[ Table of Contents | NEXT ARTICLE ]

THE PARADOX OF WAREHOUSE PATTERNS
by Dr. Kamran Parsaye, Information Discovery, Inc.


Introduction

As I showed in Data Mining Beside a Warehouse in the previous issue of DS*, while data warehouse is a natural place for storing "data" a data mine is the natural place for performing influence related analyses. In this article I show how mining beside a warehouse avoids a phenomenon that I have called the paradox of warehouse patterns.

To understand the paradox, let us note that the concepts of "large warehouse" and "useful pattern" often interact in a seemingly contradictory way. On one hand, the larger a warehouse, the richer its pattern content, i.e. as the warehouse grows the more patterns it includes.
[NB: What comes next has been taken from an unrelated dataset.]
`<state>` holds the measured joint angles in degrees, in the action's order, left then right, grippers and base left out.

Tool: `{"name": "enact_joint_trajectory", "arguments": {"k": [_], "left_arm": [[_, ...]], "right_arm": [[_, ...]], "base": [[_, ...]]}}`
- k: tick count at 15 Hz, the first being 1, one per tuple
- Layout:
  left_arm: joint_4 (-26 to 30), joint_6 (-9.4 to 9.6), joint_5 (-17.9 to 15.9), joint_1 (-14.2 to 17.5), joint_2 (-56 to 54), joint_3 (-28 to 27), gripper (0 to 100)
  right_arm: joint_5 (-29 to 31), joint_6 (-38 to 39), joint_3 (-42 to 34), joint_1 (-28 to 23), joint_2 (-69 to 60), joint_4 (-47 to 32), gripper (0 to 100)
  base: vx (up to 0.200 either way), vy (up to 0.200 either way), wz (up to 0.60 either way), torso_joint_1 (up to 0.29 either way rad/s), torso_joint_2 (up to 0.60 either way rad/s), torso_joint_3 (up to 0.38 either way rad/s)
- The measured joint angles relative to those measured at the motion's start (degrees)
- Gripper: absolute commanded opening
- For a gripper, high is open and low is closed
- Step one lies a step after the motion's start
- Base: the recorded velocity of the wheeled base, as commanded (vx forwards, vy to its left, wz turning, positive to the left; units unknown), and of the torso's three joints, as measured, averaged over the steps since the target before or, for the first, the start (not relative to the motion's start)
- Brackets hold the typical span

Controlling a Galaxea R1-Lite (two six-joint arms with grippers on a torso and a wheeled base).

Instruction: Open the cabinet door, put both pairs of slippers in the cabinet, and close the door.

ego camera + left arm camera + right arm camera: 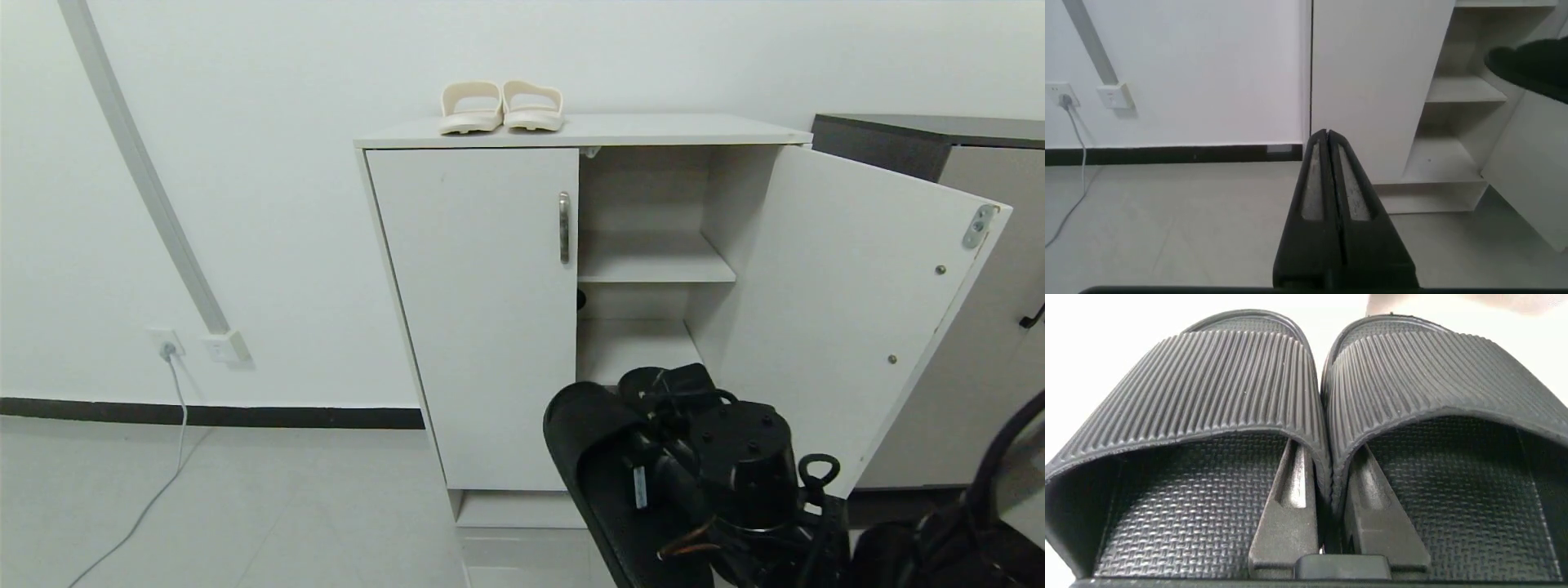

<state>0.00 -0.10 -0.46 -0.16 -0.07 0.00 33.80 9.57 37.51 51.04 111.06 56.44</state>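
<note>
The cabinet (pixel 473 327) had its right door (pixel 841 302) open. The right end effector (pixel 1328 478) pinched the black slippers (pixel 596 457) together just before the lower shelf (pixel 633 347). The beige slippers (pixel 501 106) sat on the cabinet top. The left end effector (pixel 1327 147) hung closed and empty. Stowing both pairs and shutting the door remained.

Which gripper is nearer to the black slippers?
Right. The right gripper is shut on the black slippers, holding the pair together. The left gripper, shut, hangs apart from them, above the floor.
</note>
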Motion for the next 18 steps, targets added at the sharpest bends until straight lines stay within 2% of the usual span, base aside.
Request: {"name": "enact_joint_trajectory", "arguments": {"k": [2,3,8,14,18], "left_arm": [[0.0,0.0,0.0,0.0,0.0,0.0,0],[0.0,0.0,0.0,0.0,0.0,0.0,0],[0.0,0.0,0.0,0.0,0.0,0.0,0],[0.0,-0.06,0.0,-0.1,0.0,0.0,0],[0.0,-0.09,0.0,0.0,0.0,0.0,0]], "right_arm": [[8.8,0.6,5.3,-1.0,3.5,-0.1,0],[10.4,0.7,7.0,-1.7,4.5,-0.1,0],[10.9,0.8,8.8,-3.3,6.6,0.0,0],[10.4,1.8,9.0,-3.4,7.4,0.0,0],[9.6,2.0,9.5,-5.2,8.7,0.2,0]], "base": [[0.0,0.0,0.0,0.0,0.0,0.0],[0.0,-0.2,0.0,0.002,0.0,0.002],[0.0,-0.2,0.0,0.005,0.0,0.005],[0.0,0.0,0.0,0.0,0.0,0.0],[0.0,0.0,0.0,0.0,0.0,0.0]]}}
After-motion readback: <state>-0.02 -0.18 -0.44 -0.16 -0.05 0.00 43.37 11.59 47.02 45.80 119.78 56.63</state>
On the other hand, after a point, if we analyze "too large" a portion of a warehouse, patterns from different data segments begin to dilute each other and the number of useful patterns begins to decrease! So the paradox may be stated as follows: "The more data in the warehouse, the more patterns there are, and after a point the more data we analyze the fewer patterns we find!"

A few simple examples easily clarify this further. First, consider a vehicle warranty database. In order to find patterns for customer claims it is essential to store details of each claim in a large data warehouse. But does it make sense to analyze all of the warehouse at the same time? Does it make sense to ask: "what causes brake problems?" No. In practice, cars are built at different plants and different models of cars use different parts -- and some parts are now discontinued. Moreover, over the course of years the parts used in cars change, so analyzing the entire warehouse may tell us less than analyzing part of it. What works best in practice is to analyze the claims for a given model year for cars built at a given plant -- again a segmentation task. Once again, the paradox of the warehouse comes into play here in that by analyzing all of the warehouse at once we reduce the number of useful patterns we are likely to get!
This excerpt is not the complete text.